Senators Gleason and Gregory, under their constitutional right of protest (Art. 4, Sec. 18), protested against the
passage of Senate Bill No. 165 and moved that the statements they made during the discussion of the bill be printed
as their reasons for voting "no."
The motion prevailed.
Senator Gleason's statement is as follows:
For over 20 years, project labor agreements have been utilized across the country as a tool to upgrade the skill
requirements of the workers on these projects. Many communities call this a labor harmonious act, not a project labor agreement, because it offers a sense of responsibility and a transparent form of communication between the
investors, the developers, and the workers.
In 1993, some would suggest at that time, certainly not a liberal Supreme Court of the United States, some would
suggest an obligation that should be extended to American workers. They were discussing at that time the cleanup of
the Boston Harbor, and the U.S. Supreme Court validated the use of project labor agreements across our country.
Project labor agreements are a course of action that is utilized to sit down with those who are investing in the
project, those who will be performing the work, and the individual workers as well.
Recently, a Supreme Court that had the wherewithal to interject itself in the U.S. presidential election and
overturned, many would say with the decision of the state of Florida in regard to the Gore and Bush election of
2000, they interjected themselves in that decision. The Supreme Court, who many would suggest has become even
more conservative in their tendencies, recently, once again, submitted their opinion in the Santiago Community
College project; that this was a fair and equitable way to negotiate agreements.

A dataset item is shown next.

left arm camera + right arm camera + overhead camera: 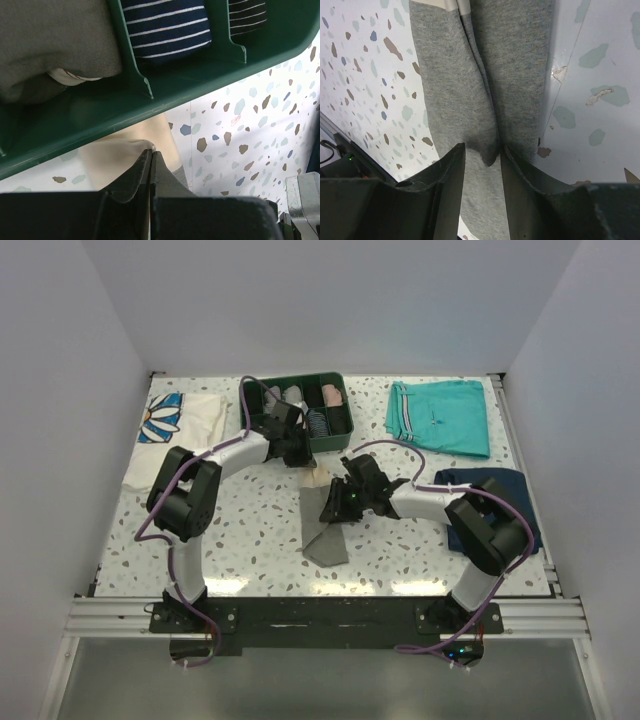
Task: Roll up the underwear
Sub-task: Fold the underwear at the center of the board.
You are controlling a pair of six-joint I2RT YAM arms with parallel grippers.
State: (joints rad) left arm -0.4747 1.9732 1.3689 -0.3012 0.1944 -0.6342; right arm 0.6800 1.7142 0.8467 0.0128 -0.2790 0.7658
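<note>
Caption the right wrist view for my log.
Right gripper straddles a raised fold in the grey knit underwear on the speckled tabletop.

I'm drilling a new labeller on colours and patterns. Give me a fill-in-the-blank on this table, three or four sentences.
1. The divided tray is ____ plastic.
2. The right claw pinches a fold of underwear that is ____ there.
3. The shorts at the far right are ____.
4. The navy roll in the tray carries white ____.
Missing: green; grey; teal; stripes.
</note>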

I am not only speaking on behalf of those who are under attack today, those who belong to collective bargaining
units--the carpenters union, electricians, teamsters--all of those who have typically implemented and utilized this
agreement in the past, but on behalf of all Michigan citizens and those who will be paying for these projects, not
only with their personal investment, but in many regards those who will be using the facilities themselves, will be
visiting the facilities, and those who will be in the immediate area of the buildings. This is serious business when
you are constructing multistory structures that need spans, and the public is going to be circulating in that area.
Of all the safety concerns of our citizens thought of during this process and of all the concerns about a fair and
legally-accepted fashion of negotiations when we sit down across the table from our contractors and workers
represented by the collective bargaining units, that is most definitely a concern of mine. My trouble is that we are
continuing a trend that we began in the new year. Once again, we are trying to really prostitute in a political fashion
the collective bargaining process itself.

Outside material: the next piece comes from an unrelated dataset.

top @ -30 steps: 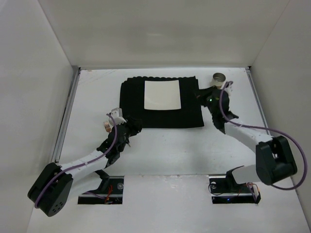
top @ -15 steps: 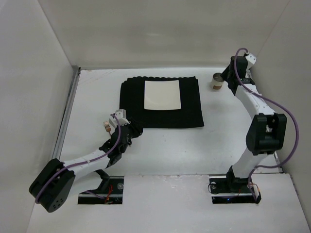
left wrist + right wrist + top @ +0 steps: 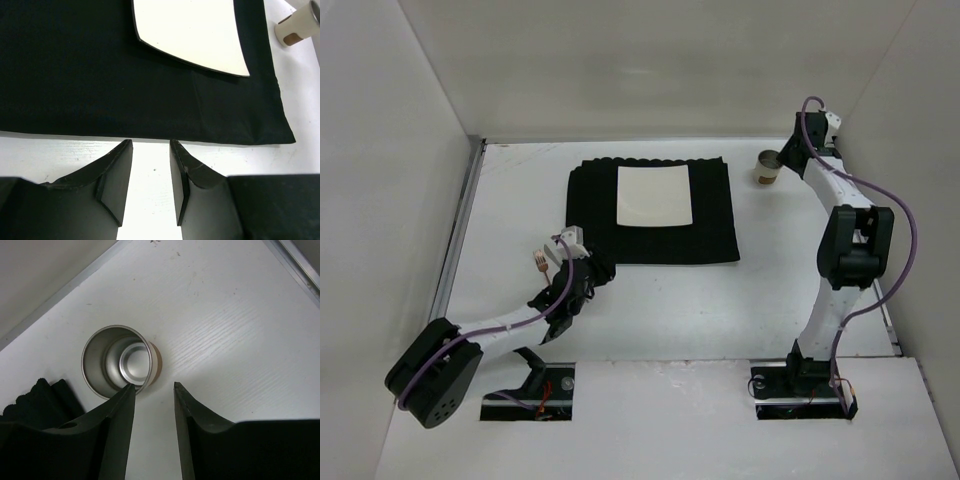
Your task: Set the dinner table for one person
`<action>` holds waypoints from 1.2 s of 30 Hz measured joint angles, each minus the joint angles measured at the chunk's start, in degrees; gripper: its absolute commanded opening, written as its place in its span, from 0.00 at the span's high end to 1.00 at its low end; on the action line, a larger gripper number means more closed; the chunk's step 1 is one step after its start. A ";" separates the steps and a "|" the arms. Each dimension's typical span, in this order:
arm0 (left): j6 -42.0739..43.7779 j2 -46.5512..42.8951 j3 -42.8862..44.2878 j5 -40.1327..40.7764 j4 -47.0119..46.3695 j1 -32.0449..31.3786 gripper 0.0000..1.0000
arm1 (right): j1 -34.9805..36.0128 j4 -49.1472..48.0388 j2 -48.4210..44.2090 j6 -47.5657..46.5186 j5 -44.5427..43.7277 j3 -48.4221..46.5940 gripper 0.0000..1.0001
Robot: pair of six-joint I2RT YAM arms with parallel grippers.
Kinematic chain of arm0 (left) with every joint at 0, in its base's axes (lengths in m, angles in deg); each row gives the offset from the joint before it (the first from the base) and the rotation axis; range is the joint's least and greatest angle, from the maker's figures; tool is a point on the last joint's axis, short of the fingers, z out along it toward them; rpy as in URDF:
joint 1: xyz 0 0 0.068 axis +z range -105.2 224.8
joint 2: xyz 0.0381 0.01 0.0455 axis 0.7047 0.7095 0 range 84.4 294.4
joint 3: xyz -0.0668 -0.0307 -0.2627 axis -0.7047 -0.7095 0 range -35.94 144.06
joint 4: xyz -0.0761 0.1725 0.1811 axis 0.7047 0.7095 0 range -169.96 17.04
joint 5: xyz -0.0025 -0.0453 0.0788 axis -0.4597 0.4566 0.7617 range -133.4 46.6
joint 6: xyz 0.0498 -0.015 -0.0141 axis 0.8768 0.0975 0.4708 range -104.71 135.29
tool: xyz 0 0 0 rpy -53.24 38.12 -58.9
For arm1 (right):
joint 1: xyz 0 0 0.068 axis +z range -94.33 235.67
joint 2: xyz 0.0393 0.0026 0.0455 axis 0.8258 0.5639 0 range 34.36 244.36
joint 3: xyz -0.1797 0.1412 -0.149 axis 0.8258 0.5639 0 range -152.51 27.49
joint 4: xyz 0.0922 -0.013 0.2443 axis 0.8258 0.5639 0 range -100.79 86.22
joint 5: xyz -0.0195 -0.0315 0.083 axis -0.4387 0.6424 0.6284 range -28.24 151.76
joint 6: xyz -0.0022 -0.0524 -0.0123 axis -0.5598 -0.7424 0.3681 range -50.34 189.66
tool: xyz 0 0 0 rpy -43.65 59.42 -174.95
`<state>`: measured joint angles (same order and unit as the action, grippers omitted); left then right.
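The left tool (image 3: 150,150) is released, its two black wedge-shaped fingers (image 3: 117,175) standing a moderate gap apart with only bare white between them. It holds nothing and hangs over the tabletop (image 3: 50,150), just on the near side of the black placemat (image 3: 100,75); whether its tips touch the surface cannot be told. The right tool (image 3: 153,387) is likewise released and empty, with a similar gap between its matte black fingers. It points down at the far right corner of the tabletop, right beside the cup (image 3: 117,362). In its own wrist view one fingertip overlaps the cup's rim, but whether it makes contact there cannot be told. The cup is a small round metal vessel that stands upright with its mouth open. Its inside is brushed and shiny, and a brownish band shows on its outer wall. It stands off the placemat, near that cloth's far right corner. The placemat is a dull woven rectangle with a scalloped far edge, lying flat in the far middle of the tabletop. On the placemat, toward its far edge, rests a white square plate (image 3: 190,30) with rounded corners and a smooth face. The tabletop itself is large, flat and matte white, faintly grained like painted wood, and white walls (image 3: 650,60) enclose it on the left, far and right sides.
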<state>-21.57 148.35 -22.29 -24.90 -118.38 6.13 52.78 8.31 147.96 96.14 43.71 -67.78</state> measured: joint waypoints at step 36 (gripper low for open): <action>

Who are we carrying the water for in this continuing of the trend to interfere with those who belong to collective
bargaining units? I am troubled about this. I am one who believes fervently that government can be too big. I have
displayed it in my action, votes, and remarks over the past several years. Once again, it seems that in this chamber
there is the thought that government is not too big; that, once again, we can have an expanse of government; that we
can interject ourselves in this process. This is easily defined as an overreach by state government in the local
obligations and negotiations. There is not a single person in this chamber who can say that the state of Michigan,
through this action, is not interjecting itself. Big Brother in Lansing knows more than the local units and the local
investors, and we will tell them how to do their business. Project labor agreements have been around for decades.
Typically, and I can't site one example where there has been a cost overrun or a calendar that hasn't been met by
using a project labor agreement. They have been used in my county and others, probably yours as well. But, once
again, here is Lansing telling our communities that we know more than they do; that they don't have the wherewithal
to sit down and negotiate in a responsible fashion on behalf of their communities and investors. Our community
college, Mott Community College, universally implements a project labor agreement. Genysis Hospital, a local
medical facility, used a project labor agreement and came in way under cost and way ahead of schedule. So both of
the obligations that are typically agreed upon in a contract were met and indeed exceeded.

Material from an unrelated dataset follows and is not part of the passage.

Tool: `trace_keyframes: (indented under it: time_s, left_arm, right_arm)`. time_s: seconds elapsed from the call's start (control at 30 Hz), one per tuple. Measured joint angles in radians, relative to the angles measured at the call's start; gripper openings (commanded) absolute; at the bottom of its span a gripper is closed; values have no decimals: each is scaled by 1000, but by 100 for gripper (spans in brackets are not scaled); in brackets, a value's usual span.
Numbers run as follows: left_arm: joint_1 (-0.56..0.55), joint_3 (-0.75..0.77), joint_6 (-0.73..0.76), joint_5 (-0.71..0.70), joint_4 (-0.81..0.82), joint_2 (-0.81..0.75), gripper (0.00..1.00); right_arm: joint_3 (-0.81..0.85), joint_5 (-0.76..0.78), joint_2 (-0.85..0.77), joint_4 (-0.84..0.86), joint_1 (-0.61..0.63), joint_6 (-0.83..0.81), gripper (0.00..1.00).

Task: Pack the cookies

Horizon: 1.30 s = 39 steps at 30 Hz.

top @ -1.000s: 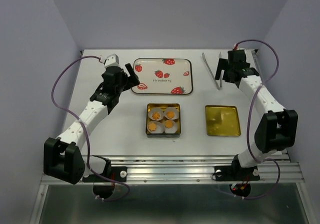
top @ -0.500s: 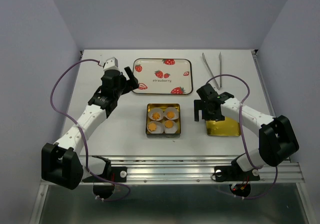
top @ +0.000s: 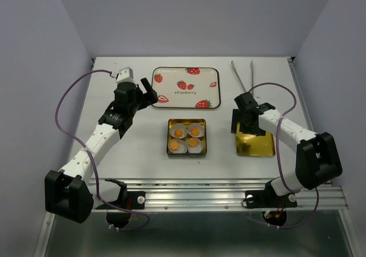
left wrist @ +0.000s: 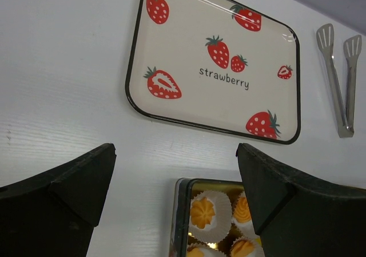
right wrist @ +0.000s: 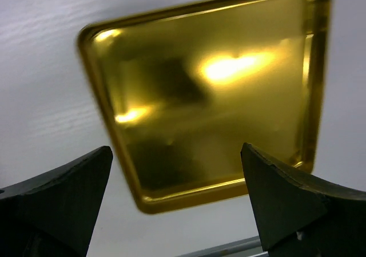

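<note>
White counter (top: 114,154) underneath everything. On the left, left pincer (top: 150,92), spread wide and pinching nothing; hangs at the left edge of the strawberry tray (top: 186,75), up and left of the cookies (top: 186,138), well apart from them. Centre: four orange-yellow cookies in white paper cups (left wrist: 209,196), inside the open gold tin (top: 168,137), just below the tray. Further right, right pincer (right wrist: 176,154), equally spread, empty; hovers low over the gold lid (top: 260,145), with the cookies off to its left. Tongs (top: 243,80) near the far right corner.

The left wrist view's bottom edge cuts off the cookies (left wrist: 207,213) and their tin (left wrist: 180,217).
</note>
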Motion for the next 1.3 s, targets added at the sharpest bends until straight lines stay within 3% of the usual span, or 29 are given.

So the U.S. Supreme Court says we should be able to use these and local communities have. But, once again Big
Brother here in Lansing, as I mentioned before, says no, we know more than our local communities. I think this
trend is troubling because it seems like every few weeks, we are doing something that is not to the benefit of the
state, but is actually a full-force attack on those who belong to unions. If anyone can show me an example that
project labor agreements haven't been fruitful, I would like to see it. Project labor agreements guarantee--they flatout guarantee--that you will use the highest-skilled workers, and the safety records cannot be met with projects that
haven't used the labor agreements.
So with regard to the safety issue itself and the impediment to local decision-making, I think this is another stretch
to hurt our Michigan workers. I ask that we quit interfering with local decisions.